D’abord, le chercheur oriente sa quête dans le monde formel des pensées, des perceptions et des affects. Il pense pouvoir trouver la vérité comme on cherche un trésor, et se met dans les conditions requises par l’explorateur spirituel espérant découvrir le meilleur enseignement, la perception extraordinaire ou l’émotion extatique qui lui apporteront la réponse tant attendue.
Ensuite, ce même chercheur comprend que la vérité n’est contenue dans aucun texte spirituel, philosophique, idéologique, scientifique, religieux ; dans aucune perception dépendante du mental ; et dans aucune émotion ordinaire ou extraordinaire. En fait, dès l’instant où nous identifions la vérité à une production mentale nous créons une limitation formelle censée décrire ou représenter l’Inconnu. Les écrits en eux-mêmes sont vains si le sens qu’ils évoquent dans nos esprits n’implique pas une intuition métaphysique.

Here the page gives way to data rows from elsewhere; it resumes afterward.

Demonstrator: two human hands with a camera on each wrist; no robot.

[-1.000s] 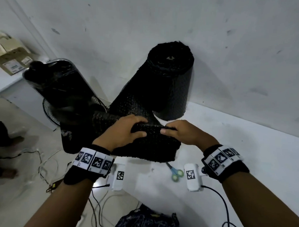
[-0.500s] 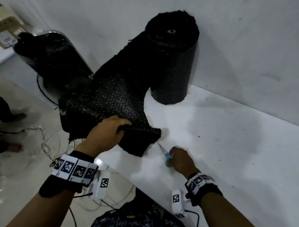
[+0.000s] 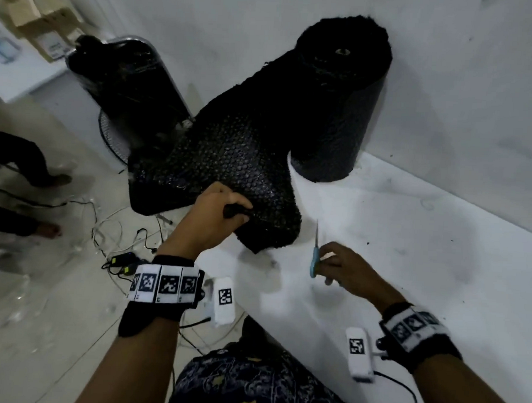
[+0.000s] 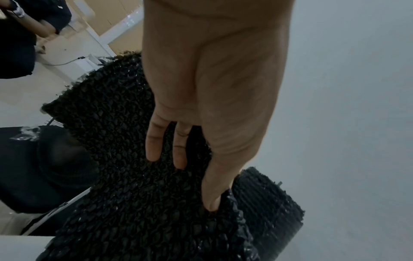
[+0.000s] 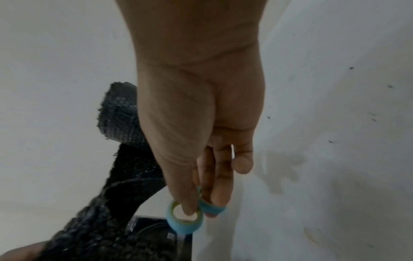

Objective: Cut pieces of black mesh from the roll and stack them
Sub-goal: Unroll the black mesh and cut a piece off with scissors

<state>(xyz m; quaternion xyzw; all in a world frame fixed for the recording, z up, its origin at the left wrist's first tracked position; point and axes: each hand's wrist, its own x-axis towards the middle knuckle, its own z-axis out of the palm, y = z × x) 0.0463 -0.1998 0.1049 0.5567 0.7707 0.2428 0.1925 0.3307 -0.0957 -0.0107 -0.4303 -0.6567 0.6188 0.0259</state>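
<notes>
A fat roll of black mesh point(image 3: 336, 97) stands upright against the wall on the white table point(image 3: 408, 253). Its loose sheet point(image 3: 230, 157) stretches down to the left, past the table's edge. My left hand point(image 3: 218, 217) grips a bunched fold of that sheet near its free end; in the left wrist view the thumb and fingers point(image 4: 154, 141) press into the mesh point(image 4: 125, 176). My right hand point(image 3: 344, 267) holds small blue-handled scissors point(image 3: 315, 255) just right of the sheet's end, blade pointing away from me. In the right wrist view thumb and fingers sit in the blue handle rings point(image 5: 185, 219).
A black standing fan point(image 3: 126, 82) wrapped in plastic is left of the mesh, off the table. Cables point(image 3: 119, 243) lie on the floor below. Another person's legs point(image 3: 19, 166) show at the far left. Cardboard boxes point(image 3: 38, 17) sit at top left.
My right hand let go of the mesh, reached down to the scissors on the table and lifted them. My left hand kept hold of the sheet and bunched it.
</notes>
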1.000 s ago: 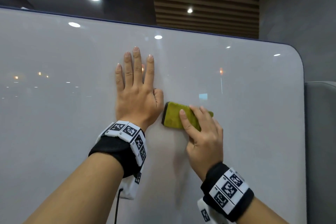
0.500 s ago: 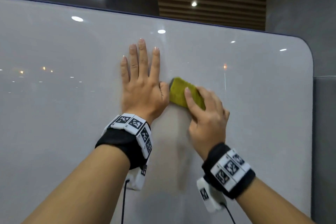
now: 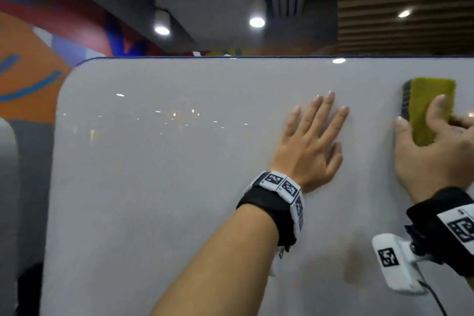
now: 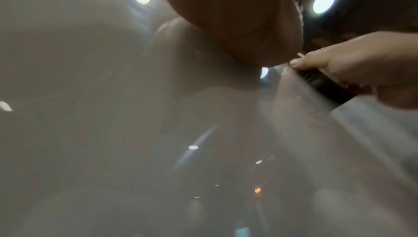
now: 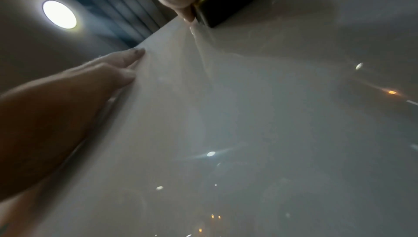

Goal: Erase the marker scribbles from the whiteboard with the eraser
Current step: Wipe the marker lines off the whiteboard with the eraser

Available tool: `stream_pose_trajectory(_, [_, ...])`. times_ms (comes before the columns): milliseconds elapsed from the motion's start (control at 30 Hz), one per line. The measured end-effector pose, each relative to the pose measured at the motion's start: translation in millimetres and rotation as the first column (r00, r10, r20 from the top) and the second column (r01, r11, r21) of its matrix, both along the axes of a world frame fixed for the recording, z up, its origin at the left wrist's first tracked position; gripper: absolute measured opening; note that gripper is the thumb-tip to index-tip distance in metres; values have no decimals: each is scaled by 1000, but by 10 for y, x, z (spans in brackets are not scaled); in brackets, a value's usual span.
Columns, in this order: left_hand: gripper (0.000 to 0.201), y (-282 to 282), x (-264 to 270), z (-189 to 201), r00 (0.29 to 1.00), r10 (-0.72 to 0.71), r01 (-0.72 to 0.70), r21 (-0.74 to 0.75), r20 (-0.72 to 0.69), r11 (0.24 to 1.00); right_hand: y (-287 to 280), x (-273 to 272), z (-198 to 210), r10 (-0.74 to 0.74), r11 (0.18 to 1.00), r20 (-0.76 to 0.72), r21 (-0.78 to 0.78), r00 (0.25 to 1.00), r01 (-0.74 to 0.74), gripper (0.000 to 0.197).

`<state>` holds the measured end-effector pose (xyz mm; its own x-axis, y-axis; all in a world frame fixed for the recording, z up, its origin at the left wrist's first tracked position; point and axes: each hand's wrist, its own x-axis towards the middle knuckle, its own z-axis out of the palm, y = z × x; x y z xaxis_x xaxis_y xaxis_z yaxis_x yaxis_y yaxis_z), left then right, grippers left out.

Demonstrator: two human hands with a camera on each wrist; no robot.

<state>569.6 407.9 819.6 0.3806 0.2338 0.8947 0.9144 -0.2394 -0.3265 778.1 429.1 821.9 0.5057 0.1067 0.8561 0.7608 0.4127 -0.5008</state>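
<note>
A glossy whiteboard (image 3: 159, 187) fills the head view, and I see no marker scribbles on the part that shows. My left hand (image 3: 311, 141) lies flat on it with straight fingers, right of centre. My right hand (image 3: 436, 146) grips a yellow-green eraser (image 3: 428, 108) with a dark felt edge and holds it against the board near the top edge, at the far right of the view. In the right wrist view the eraser (image 5: 233, 3) stands on the board beside my thumb. The left wrist view shows my right hand (image 4: 353, 65) holding the dark felt (image 4: 325, 87).
The whiteboard's rounded top-left corner (image 3: 74, 69) and dark top edge are in view. Behind it are an orange and blue wall (image 3: 28, 79), ceiling lights (image 3: 257, 22) and wooden slats. A grey partition (image 3: 7, 187) stands at the far left.
The head view has swung left, so both hands now sit at the right. The eraser has moved up and to the right, away from my left hand, toward the board's top edge.
</note>
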Motion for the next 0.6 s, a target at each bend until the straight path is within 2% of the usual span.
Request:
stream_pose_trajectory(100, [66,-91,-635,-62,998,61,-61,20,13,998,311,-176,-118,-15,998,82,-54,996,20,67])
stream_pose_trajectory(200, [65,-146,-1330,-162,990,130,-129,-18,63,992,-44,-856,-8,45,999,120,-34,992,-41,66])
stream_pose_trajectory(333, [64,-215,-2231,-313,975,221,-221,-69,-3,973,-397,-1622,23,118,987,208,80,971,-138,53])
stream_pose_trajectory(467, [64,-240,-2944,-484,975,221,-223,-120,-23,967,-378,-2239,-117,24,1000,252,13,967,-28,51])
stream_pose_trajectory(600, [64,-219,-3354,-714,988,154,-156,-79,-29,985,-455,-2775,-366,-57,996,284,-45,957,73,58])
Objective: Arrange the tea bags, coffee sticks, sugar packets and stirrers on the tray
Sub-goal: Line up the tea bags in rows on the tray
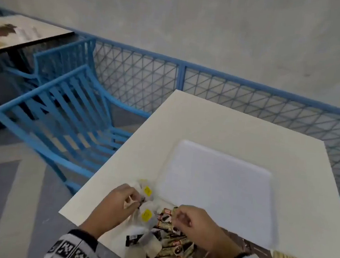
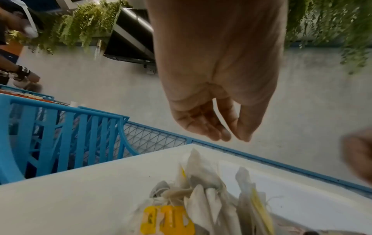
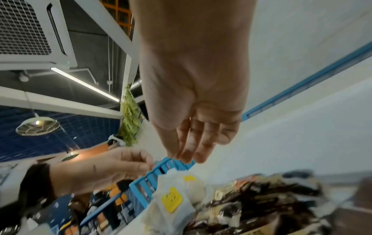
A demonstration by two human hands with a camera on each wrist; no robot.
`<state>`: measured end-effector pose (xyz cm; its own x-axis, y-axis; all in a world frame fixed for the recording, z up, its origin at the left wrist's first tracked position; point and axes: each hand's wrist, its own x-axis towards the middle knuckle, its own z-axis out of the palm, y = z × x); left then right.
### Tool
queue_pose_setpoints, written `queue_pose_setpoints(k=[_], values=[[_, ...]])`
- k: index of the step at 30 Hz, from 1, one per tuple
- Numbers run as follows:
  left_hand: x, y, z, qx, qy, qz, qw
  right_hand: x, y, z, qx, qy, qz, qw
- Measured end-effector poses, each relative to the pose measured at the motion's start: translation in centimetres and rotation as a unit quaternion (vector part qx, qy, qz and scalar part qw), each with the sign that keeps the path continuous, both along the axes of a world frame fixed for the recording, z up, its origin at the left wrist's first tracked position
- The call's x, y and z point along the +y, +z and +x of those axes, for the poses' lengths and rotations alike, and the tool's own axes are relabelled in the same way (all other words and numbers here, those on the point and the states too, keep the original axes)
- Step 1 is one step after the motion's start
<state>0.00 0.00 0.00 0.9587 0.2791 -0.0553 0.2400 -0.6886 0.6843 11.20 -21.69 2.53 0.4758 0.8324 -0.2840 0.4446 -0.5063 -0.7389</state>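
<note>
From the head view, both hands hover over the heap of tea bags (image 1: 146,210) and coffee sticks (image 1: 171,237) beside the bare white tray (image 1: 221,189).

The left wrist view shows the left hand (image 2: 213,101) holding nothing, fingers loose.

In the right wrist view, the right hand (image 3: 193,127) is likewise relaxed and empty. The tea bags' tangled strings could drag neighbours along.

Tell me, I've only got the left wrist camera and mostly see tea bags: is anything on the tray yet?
Observer: In the head view nothing lies on the white tray; it sits beyond the pile.
Operator: Where are the coffee sticks?
Observer: The dark coffee sticks lie heaped at the near edge of the table, just right of the tea bags.
Operator: What's the right hand doing?
Observer: The right hand hangs over that heap with relaxed fingers, holding nothing.
</note>
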Motion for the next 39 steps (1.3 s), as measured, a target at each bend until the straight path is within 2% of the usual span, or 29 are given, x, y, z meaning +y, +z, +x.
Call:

Quelquefois, le chercheur de vérité, s’il persévère dans son exploration de l’inconnu, finit par entrevoir et développer le médium qui indiquera comment regarder, comment avoir le discernement qui déterminera en dernière analyse l’attention silencieuse. Ce est propre à chaque chercheur, comme une passerelle qui permet un passage vers une autre rive mais qui n’est pas l’autre rive ; comme un doigt pointé vers la Lune mais qui n’est pas la Lune ; comme un lien conceptuel qui évoque la totalité mais qui n’est pas la totalité. La pensée réflexive dont l’être humain est doté, par la pratique du discernement philosophique, peut concevoir avec justesse le ‘‘domaine’’ de l’ultime Réalité, mais concevoir n’est pas percevoir.
Par rapport à la recherche de la vérité, le médium est provisoirement utile pour autant qu’il procède d’une perspective non-duelle pointant vers l’Un immuable. Toute autre perspective risque de conduire à une impasse où règne la confusion de la pensée dualiste.
Nous pourrions résumer en mettant en avant l’antériorité chronologique de la conscience naïve imprégnée d’un matérialisme banal. Les pensées, les affects et les émotions sont identifiés à un sujet distinct des autres et du monde dans un univers matériel. C’est un moi se constituant en se distinguant du monde extérieur. Ensuite, la conscience naïve peut devenir philosophique et entrevoir que nous ne voyons pas le monde (dont nous sommes) en soi mais, plus exactement, nous voyons une représentation du monde et de nous-mêmes. Enfin, par la pratique assidue du discernement philosophique il est possible de penser avec justesse à propos de l’ultime Réalité, car ces pensées expriment relativement le fonctionnement spontané de la Totalité ; et il est possible d’avoir l’idée intuitive qu’à travers notre histoire personnelle (pensées, affections, actes), c’est la liberté absolue de la Conscience-Présence qui se manifeste provisoirement. Les enseignements initiatiques ne sont jamais représentatifs de la vérité, au mieux ils sont des indicateurs formels pouvant éveiller, à l’occasion, l’intuition de la Conscience absolue.